Cluster for Research into Scalable Computer Systems
Official Annoucement of the ARC Cluster (local copy)
NCSU write-up on the ARC Cluster (local copy)
TechNewsDailyStory (local copy)
Old ARC Cluster
Looking for the documentation of the old ARC
Cluster, or the even older ARC Cluster?
Hardware Status
- c[63-66] openmpi3 is not working.
- c[30-57] have been retired.

(1) Notice: Store large data files in the Beegfs file
system and not your home directory. The home directory is for
programs and small data files, which should not exceed 10GB altogether.
(2) Once logged into ARC, immediately obtain access to a compute node
(interactively) or schedule batch jobs as shown below. Do not
execute any other commands on the login node!
- interactively:
- srun -n 16 --pty /bin/bash # get 16 cores (1 node) in interactive mode
- mpicc -O3 /opt/ohpc/pub/examples/mpi/hello.c # compile MPI program
- prun ./a.out # execute an MPI program over all allocated nodes/cores
- in batch mode:
- compile programs interactively beforehand (see above)
- cp /opt/ohpc/pub/examples/slurm/job.mpi . # script for job
- cat /opt/ohpc/pub/examples/slurm/job.mpi # have a look at it, executes a.out
- sbatch job.mpi # submit the job, wait for it to get done:
creates job.%j.out file, where %j is the job number
- more slurm options:
- srun -n 32 -X --pty /bin/bash # get 32 cores (2 nodes) in interactive mode with X11 graphical output
- srun -n 16 -N 1 --pty /bin/bash # get 1 interactive node with 16 cores
- srun -n 32 -N 2 -w c[90,91] --pty /bin/bash #run on nodes 90+91
- srun -n 64 -N 4 -w c[90-93] --pty /bin/bash #run on nodes 90-93
- srun -n 64 -N 4 -p broadwell --pty /bin/bash #run on any 4 broadwell nodes
- srun -n 64 -N 4 -p rtx2070 --pty /bin/bash #run on any 4 nodes with RTX 2070 GPUs
- sinfo #available nodes in various queues, queues are listed in "Hardware" section
- squeue # queued jobs
- scontrol show job=16 # show details for job 16
- scancel 16 # cancel job 16
- Slurm documentation
- Slurm
command summary
- Editors are available once on a compute node:
- inside a terminal: vi, vim, emacs -nw
- using a separate window: evim, emacs

1280 cores on 80 compute nodes integrated by
Advanced HPC. All machines are
2-way SMPs (except for single socket AMD Rome/Milan machines) with either
AMD or Intel processors (see below) and a total 16 physical cores per node (32 for c[58-59]).

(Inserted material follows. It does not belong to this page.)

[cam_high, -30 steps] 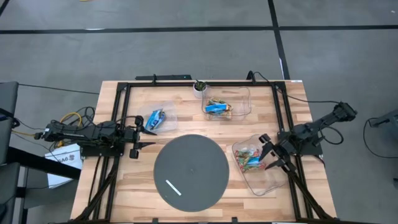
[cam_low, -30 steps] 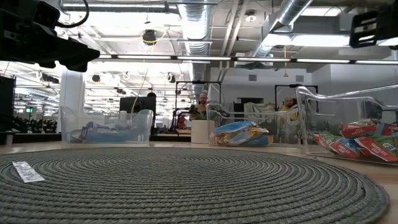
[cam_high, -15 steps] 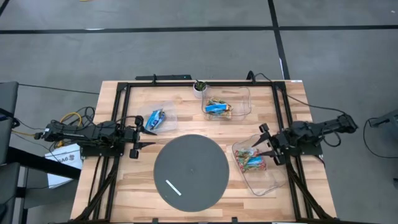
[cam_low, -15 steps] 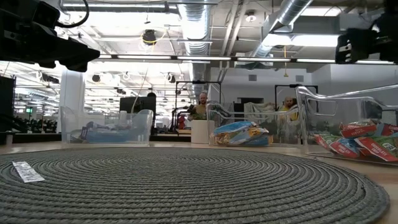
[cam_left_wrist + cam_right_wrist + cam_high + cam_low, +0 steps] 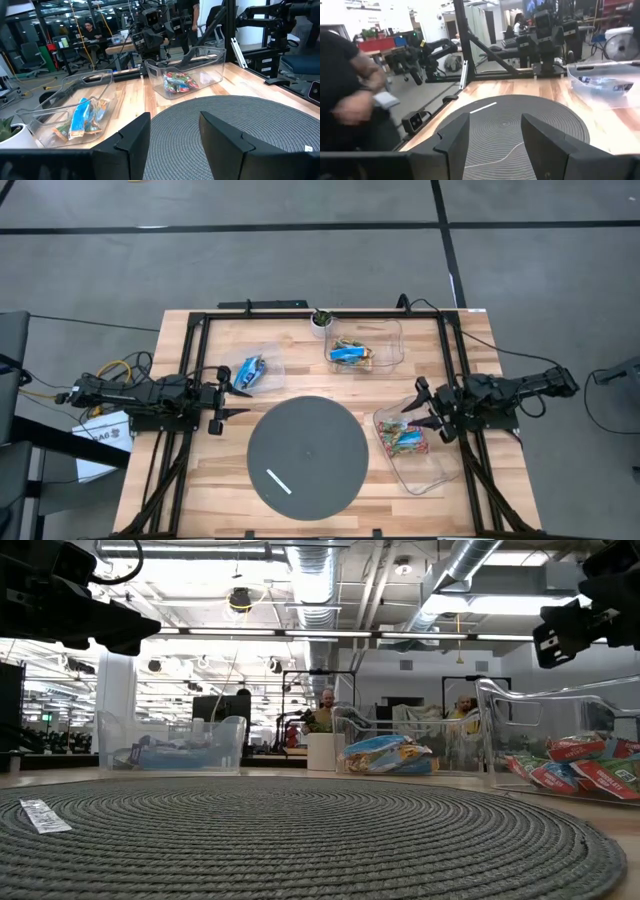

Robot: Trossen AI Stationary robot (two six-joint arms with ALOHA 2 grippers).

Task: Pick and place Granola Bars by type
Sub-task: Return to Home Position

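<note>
The Granola Bars lie in three clear bins: blue-and-white ones in the left bin [image 5: 254, 370] [image 5: 606, 83], bright blue ones in the far bin [image 5: 352, 354] [image 5: 82, 117], red and green ones in the right bin [image 5: 402, 437] [image 5: 176, 82] [image 5: 575, 765]. My left gripper [image 5: 226, 396] [image 5: 175, 135] is open. It hovers at the table's left side, beside the left bin. My right gripper [image 5: 423, 410] [image 5: 492, 135] is open. It hovers over the far end of the right bin and points toward the table's left.
A round dark woven mat [image 5: 308, 452] [image 5: 300, 840] fills the table's near middle, and a thin white stick [image 5: 278, 480] [image 5: 45, 815] [image 5: 482, 107] lies on it. A small white plant pot [image 5: 321, 321] stands at the far edge. A person [image 5: 347, 95] shows beyond the table.
My right gripper has moved from over the right bin's middle toward the table's far edge. It has turned from slanting down into the bin to pointing level toward the table's left. The bars and my left arm have kept still.
</note>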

- AMD Opteron: nodes c[60], queue: -p opteron
- Intel Sandy Bridge: nodes c[95-98], queue: -p sandy
- Intel Ivy Bridge: nodes c[99-100], queue: -p ivy
- Intel Broadwell: nodes c[78-94], queue: -p broadwell
- Intel Skylake Silver: nodes c[0-19,26-29], queue: -p skylake
- AMD Epyc Rome: nodes c[20-25,61,65-77,101-107], queue: -p rome
- Intel Cascade Lake: nodes c[63-64], queue: -p cascade
- AMD Epyc Milan: nodes c[58-59,62], queue: -p milan
- login node: arcl (1TB
X520-DA2 PCI Express 2.0 Network Adapter E10G42BTDABLK)
- nodes: cXXX, XXX=0..107 (1TB HDD)
- 16 nodes with NVIDIA Quadro P4000 (8 GB, sm 6.1): nodes c[0-3,8-19], queue: -p p4000
- 12 nodes with NVIDIA RTX 2060 (6 GB, sm 7.5): nodes c[26,29,79-85,88-90], queue: -p rtx2060
- 15 nodes with NVIDIA RTX 2070 (8 GB, sm 7.5): nodes c[78,91-95,97-104,107], queue: -p rtx2070
- 2 nodes with NVIDIA RTX 2080 (8 GB, sm 7.5): nodes c[24,28], queue: -p rtx2080
- 22 nodes with NVIDIA RTX 2060 Super (8 GB, sm 7.5): nodes c[20-21,25,60,62,65-77,86-87,96,106], queue: -p rtx2060super
- 2 nodes with NVIDIA RTX 2080 Super (8 GB, sm 7.5): nodes c[22-23], queue: -p rtx2080super
- 2 nodes with NVIDIA RTX 3060 Ti (8 GB, sm 8.6): node c[27,105], queue: -p rtx3060ti
- 6 nodes with NVIDIA RTX A4000 (16 GB, sm 8.6): node c[4-7,63-64], queue: -p a4000
- 2 nodes with 4 GPUs each NVIDIA RTX A6000 (48 GB, sm 8.6): node c[58-59], queue: -p a6000
- 1 node with NVIDIA A100 (80 GB, sm 8.6): node c[61], queue: -p a100
- 2 nodes with NVIDIA RTX 4060 Ti (8 GB, sm 8.7): node c[26,29], queue: -p rtx4060ti
- Altera Arria 10 FPGA on c82
- Altera Stratix 10 FPGA on c27,c28
- head node: arch (has 8TB SSD RAID5 using 10xSamsung
960 PM863a) with
Supermicro X10DRU-i Motherboard and
SYS-1028U-TRT plus a
4xSPF+ Broadcom BCM57840S card 20Gbps bonded (dynamic link aggregation) to internal GEther switches
- backup node: arcb (same configuration as arch, except no 10GEther card)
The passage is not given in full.